All the talk about the attributes of this or that generation is usually overblown. But there is an exception when a cohort of young Americans shares a massive, overwhelming experience of depression or war. A certain view of their country is often formed and fixed.
This can be said of John F. Kennedy, the commanding officer of PT-109. And Lt. Cmdr. Richard Nixon, who ran the South Pacific Combat Air Transport Command. And Navy aviator George H.W. Bush. Serving in the Pacific theater of World War II, these young men had few traits of temperament or character in common. But the war shaped their conception of America’s global role, and their view of the necessity and capability of government in general.
People who fought in World War II were marinated in the ideas that evil is real and that American power is an essential, irreplaceable force for good. They intuitively understood the moral narrative of Munich, Buchenwald, D-Day, Hiroshima, NATO and the twilight struggle. And they generally shared the notion that America could do anything that power, wealth, will and courage could accomplish.
This presented the temptation of overreach, as in Vietnam. JFK’s inaugural pledge to “pay any price, bear any burden” should be taken seriously, but not literally. But the children of World War II really did believe that a torch was passing from Dwight Eisenhower’s generation – the generation of their commanding officers – to a group of Americans who had rescued the world and fully intended to lead it. Given the other paths America might have taken, they did an extraordinary job. They twice saved humanity from well-armed, aggressive, totalitarian ideologies – first as soldiers, sailors and airmen, then as statesmen. America and the world owe them a great deal.
Being one of the youngest Navy pilots in World War II, and blessed with longevity, George H.W. Bush was among the last of his cohort to leave us. As intelligence chief, diplomat and president, he brought to his calling a set of values that might be called patrician. He was less New Frontier and more old school. He rose up in government on the impulse of service. He lived by high standards of decency, fair play, humility, love of family and love of country. He was relentlessly moderate in temperament and political instinct.
This type of “establishment” code is easier to lampoon than replace. So much that a graceless age dismisses as repression is actually politeness, compassion and dignity.
And Bush’s moral sensibilities turned out to be exactly what was needed at a decisive historical moment. As the Soviet Union collapsed under the weight of its economic and moral failure, what was needed from America was patience, wisdom, steady purpose and the generosity of true power. In presiding over the breaking of nations, an excess of vision or ambition might have been dangerously disruptive. Crowing would have led to bitterness and unpredictable anger. And Bush was incapable of crowing.
On closer exposure to Bush, there was something more at work than a moral code. I generally saw the elder Bush through the eyes of his son, George W. Bush, for whom I worked. And he could hardly mention his father’s name without welling up in tears of affection.
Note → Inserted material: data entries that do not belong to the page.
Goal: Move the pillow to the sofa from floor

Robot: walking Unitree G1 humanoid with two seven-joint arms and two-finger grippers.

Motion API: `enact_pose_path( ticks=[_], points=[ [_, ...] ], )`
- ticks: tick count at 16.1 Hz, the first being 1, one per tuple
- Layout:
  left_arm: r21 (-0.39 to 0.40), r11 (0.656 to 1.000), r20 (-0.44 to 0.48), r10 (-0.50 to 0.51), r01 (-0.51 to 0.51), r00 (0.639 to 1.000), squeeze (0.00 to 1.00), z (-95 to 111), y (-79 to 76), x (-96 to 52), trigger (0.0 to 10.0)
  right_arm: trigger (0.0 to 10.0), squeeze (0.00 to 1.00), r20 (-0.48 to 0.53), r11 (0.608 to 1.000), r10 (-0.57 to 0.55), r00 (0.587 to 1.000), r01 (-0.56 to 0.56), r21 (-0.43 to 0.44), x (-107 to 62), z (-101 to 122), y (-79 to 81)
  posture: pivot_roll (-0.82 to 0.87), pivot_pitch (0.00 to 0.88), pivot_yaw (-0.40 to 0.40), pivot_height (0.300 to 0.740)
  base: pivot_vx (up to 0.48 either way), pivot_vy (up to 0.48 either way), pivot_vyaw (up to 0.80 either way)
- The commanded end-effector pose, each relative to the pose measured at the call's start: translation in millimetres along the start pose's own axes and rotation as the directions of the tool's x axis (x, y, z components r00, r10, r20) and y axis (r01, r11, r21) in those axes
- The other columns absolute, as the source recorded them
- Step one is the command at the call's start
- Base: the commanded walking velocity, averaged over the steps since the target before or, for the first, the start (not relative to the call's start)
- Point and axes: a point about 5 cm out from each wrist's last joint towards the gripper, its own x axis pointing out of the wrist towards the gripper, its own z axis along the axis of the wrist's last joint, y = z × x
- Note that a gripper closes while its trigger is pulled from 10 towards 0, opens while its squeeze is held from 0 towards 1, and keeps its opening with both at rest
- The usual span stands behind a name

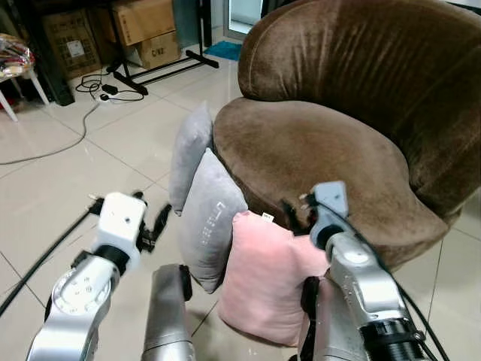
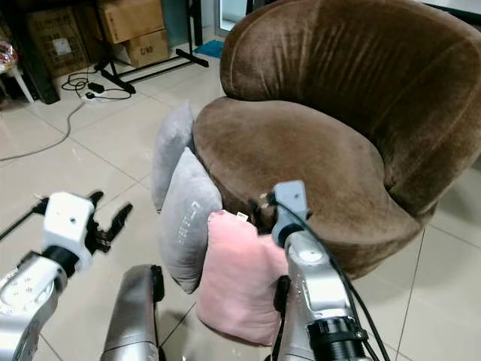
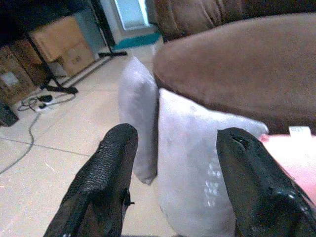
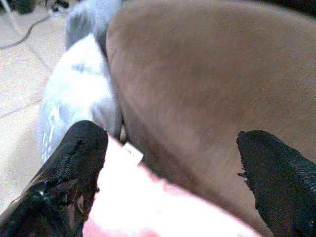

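- Arms at the bottom of the head view: left gripper [image 1: 154,226] lower left, over bare tile, just beside the nearer grey pillow [image 1: 210,226] without touching it.
- Left gripper fingers [image 3: 98,182] spread wide, nothing between them; the wrist view looks past them at both grey pillows and the sofa's seat edge.
- Right gripper [image 4: 168,182] at lower centre-right, over the top edge of the pink pillow [image 1: 267,278], where that pillow meets the sofa [image 1: 316,150] front.
- Right gripper fingers [image 4: 64,173] also wide apart, empty; the pink pillow and its small white tag [image 4: 131,152] sit between them in the wrist view. Contact with the pillow: cannot tell.
- Pink pillow stands on the tiled floor [image 1: 52,195], leaning on the sofa's front, touching the nearer grey pillow on its left side.
- Nearer grey pillow is upright on edge against the sofa base; the second grey pillow [image 1: 189,154] stands behind it, also against the sofa.
- Sofa is brown and rounded, filling the right and upper part of the frame; seat bare.
- Upper left, far: black cable [image 1: 45,147] across the tiles, a power strip [image 1: 109,92], a black stand base [image 1: 161,69], and cardboard boxes [image 1: 143,26].
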Motion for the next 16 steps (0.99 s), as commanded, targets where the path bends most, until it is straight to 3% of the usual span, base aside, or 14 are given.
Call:
enact_pose_path(
  ticks=[1,5,6,9,12,16],
  points=[
    [0.012,0.999,-0.004,-0.044,0.044,0.999,0.0,2.8,-2.4,-3.3,10.0,10.0,1.0,-0.01,0.999,0.034,0.999,-0.034,-0.015,12.0,1.6,-0.1,0.12,0.0,-0.02,0.47,0.0,0.0,0.0],
    [0.015,0.986,-0.042,-0.167,0.168,0.985,0.0,-1.2,-6.3,-10.2,10.0,10.0,1.0,-0.123,0.997,0.054,0.991,-0.06,-0.045,31.6,-19.5,-4.2,0.16,0.0,-0.032,0.47,0.0,0.0,0.0],
    [0.035,0.971,-0.05,-0.235,0.237,0.971,0.0,-0.3,-8.2,-14.1,10.0,10.0,1.0,-0.181,0.993,0.066,0.981,-0.083,-0.089,35.9,-28.9,-6.3,0.17,0.021,-0.036,0.47,0.0,0.0,0.0],
    [0.055,0.951,-0.051,-0.302,0.305,0.952,0.0,7.5,-7.1,-19.4,10.0,10.0,1.0,-0.275,0.977,0.093,0.957,-0.141,-0.157,42.2,-38.7,-8.8,0.21,0.091,-0.04,0.47,0.0,0.0,0.0],
    [0.06,0.935,-0.055,-0.346,0.349,0.937,0.0,12.9,-10.2,-25.0,10.0,10.0,1.0,-0.291,0.974,0.101,0.951,-0.154,-0.167,44.9,-39.2,-6.0,0.23,0.11,-0.042,0.47,0.0,0.0,0.0],
    [0.067,0.927,-0.054,-0.367,0.37,0.929,0.0,21.0,-9.7,-32.4,10.0,10.0,1.0,-0.319,0.959,0.092,0.943,-0.171,-0.227,48.9,-39.7,9.9,0.25,0.157,-0.072,0.47,0.0,0.0,0.0]
  ],
)
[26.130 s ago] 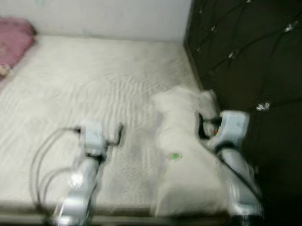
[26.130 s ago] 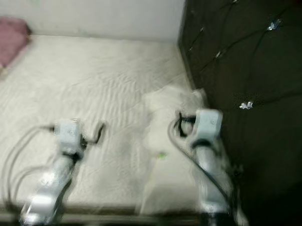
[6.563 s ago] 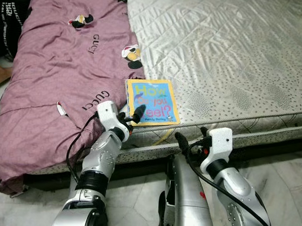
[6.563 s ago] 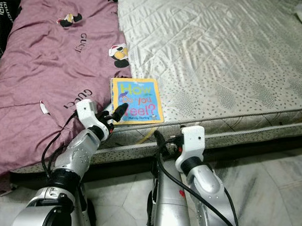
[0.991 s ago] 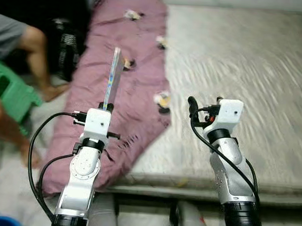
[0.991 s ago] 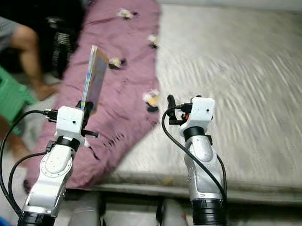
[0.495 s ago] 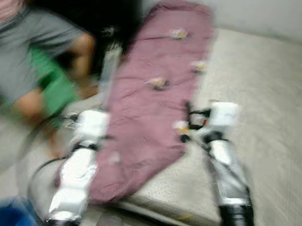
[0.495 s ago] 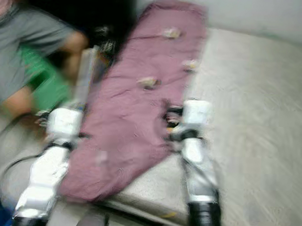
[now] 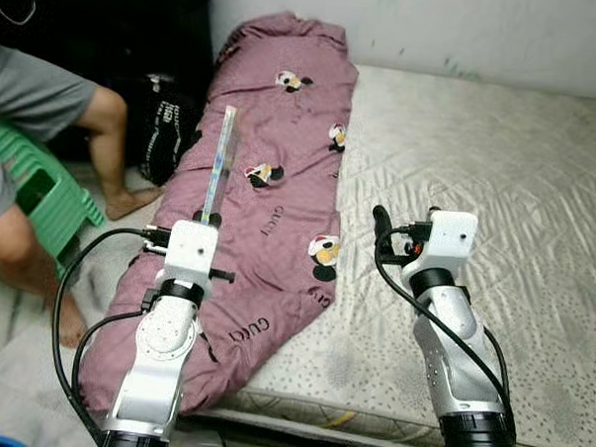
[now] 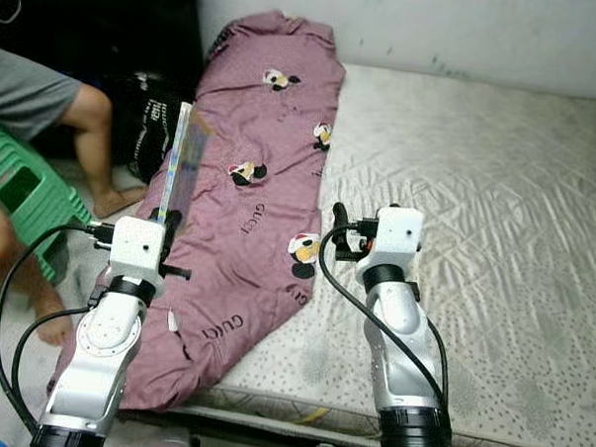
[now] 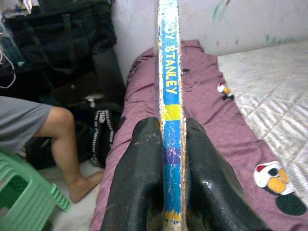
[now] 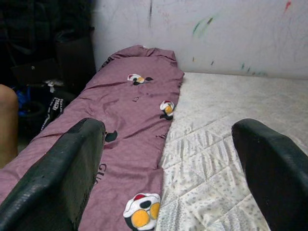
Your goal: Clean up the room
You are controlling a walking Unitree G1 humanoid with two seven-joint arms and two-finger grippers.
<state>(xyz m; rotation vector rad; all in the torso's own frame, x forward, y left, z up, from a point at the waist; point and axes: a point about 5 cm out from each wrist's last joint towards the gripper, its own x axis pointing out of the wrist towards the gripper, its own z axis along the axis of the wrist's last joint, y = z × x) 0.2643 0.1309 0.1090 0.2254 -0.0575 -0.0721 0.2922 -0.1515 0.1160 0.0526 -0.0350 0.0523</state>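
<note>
My left gripper [image 11: 167, 144] is shut on a thin children's book [image 9: 218, 166], held upright edge-on over the left side of the purple quilt [image 9: 282, 144]. In the left wrist view the book's blue and yellow spine [image 11: 169, 72] stands clamped between the two black fingers [image 11: 139, 178]. My right gripper [image 12: 168, 159] stands open with nothing in it, raised over the seam where the quilt meets the grey-white mattress [image 9: 478, 172]; its black fingers [image 9: 380, 219] point left.
A person sits on a green stool [image 9: 32, 187] at the left, with a bare leg [image 9: 109, 141] close to the bed's edge. A black bag [image 9: 164, 129] leans by the quilt. A white wall [image 9: 435, 32] runs behind the bed.
The camera has swung and steadied after a blur; the bed now lies ahead and the person sits further left. My left gripper still holds the book upright.
</note>
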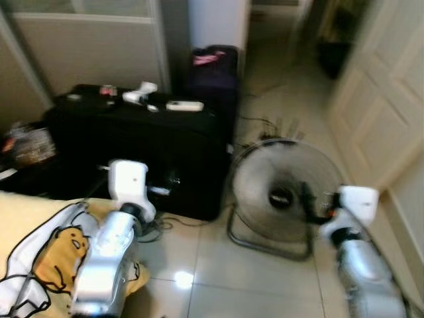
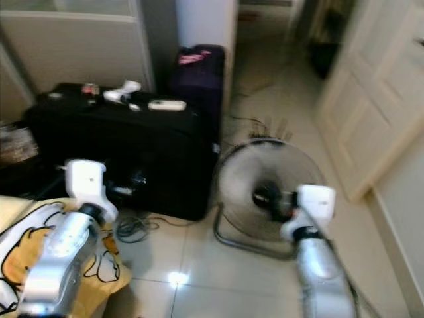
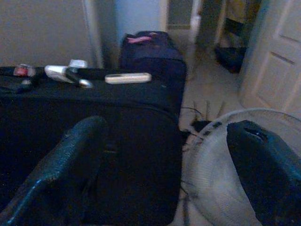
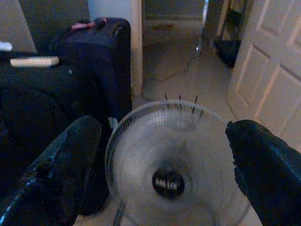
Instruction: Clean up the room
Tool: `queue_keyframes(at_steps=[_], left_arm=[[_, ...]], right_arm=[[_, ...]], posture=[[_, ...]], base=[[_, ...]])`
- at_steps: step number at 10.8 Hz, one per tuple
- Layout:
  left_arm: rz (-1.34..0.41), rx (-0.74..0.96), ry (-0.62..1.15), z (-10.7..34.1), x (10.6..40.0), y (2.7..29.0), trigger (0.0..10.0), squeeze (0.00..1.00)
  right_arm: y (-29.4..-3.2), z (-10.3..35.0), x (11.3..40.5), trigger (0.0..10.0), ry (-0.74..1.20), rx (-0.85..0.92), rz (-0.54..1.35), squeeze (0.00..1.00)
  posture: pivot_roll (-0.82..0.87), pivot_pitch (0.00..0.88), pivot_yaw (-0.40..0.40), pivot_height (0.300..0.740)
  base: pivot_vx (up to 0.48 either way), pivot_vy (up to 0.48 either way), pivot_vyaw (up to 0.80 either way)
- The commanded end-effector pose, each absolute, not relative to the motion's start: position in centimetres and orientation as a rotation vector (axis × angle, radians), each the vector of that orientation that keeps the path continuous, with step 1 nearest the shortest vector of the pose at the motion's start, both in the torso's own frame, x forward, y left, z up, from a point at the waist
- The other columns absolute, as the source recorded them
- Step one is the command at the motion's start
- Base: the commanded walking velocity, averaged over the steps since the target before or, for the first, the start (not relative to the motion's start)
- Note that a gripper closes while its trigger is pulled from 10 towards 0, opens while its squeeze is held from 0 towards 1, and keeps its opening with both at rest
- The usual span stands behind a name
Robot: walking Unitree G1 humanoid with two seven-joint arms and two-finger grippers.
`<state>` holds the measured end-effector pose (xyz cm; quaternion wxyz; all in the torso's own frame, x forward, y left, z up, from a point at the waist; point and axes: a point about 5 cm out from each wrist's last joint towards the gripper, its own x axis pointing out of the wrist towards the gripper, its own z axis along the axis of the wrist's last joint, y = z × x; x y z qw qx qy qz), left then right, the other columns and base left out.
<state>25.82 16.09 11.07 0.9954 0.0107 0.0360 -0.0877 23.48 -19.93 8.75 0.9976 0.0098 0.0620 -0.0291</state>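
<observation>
A large black suitcase (image 1: 132,146) lies on the floor, with a white remote (image 1: 185,105), a white gadget (image 1: 139,94) and small bits on top. To its right a round floor fan (image 1: 281,195) stands on the tiles. A yellow cartoon blanket (image 1: 40,258) lies at the lower left. My left gripper (image 3: 164,174) is held up in front of the suitcase, open, with nothing between its fingers (image 3: 66,169). My right gripper (image 4: 162,174) faces the fan (image 4: 169,160), also open and holding nothing.
A dark purple suitcase (image 1: 215,73) stands upright behind the black one. A white panelled door (image 1: 377,112) is on the right. Cables (image 1: 159,228) trail on the tiles by the suitcase. Clutter (image 1: 26,146) sits at the far left. A hallway opens beyond.
</observation>
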Motion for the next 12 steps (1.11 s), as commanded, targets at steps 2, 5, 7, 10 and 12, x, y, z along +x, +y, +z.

During George W.’s first Republican National Convention speech, we had to cut short the section praising his father, because the son could not get through the words without breaking down. There was a sweetness to their relationship that is a tribute to both men. George H.W. Bush loved deeply, and was deeply loved. He was sentimental without being fragile. And those who saw weakness in his manner know nothing about true strength – the victory over ego, over impulse, over hatred.
Dying can be cruel and unfair. But there was a profound and encouraging sense of rightness, of fittingness, at Bush’s death. He left few things unaccomplished, and none that mattered. He was only briefly parted from the love of his life. His strength failed before his spirit. Bush died as well as a man could manage – full of years, full of honors, surrounded by affection, confident in his faith, knowing that his work on Earth was done.
Bush’s life provides assurance that sometimes things go gloriously right. Sometimes Americans vote for a decent and honest leader. Sometimes a president finds his calling and his moment. Sometimes a good man meets a good end.
And still. It is a sad and solemn task to dig the graves of giants.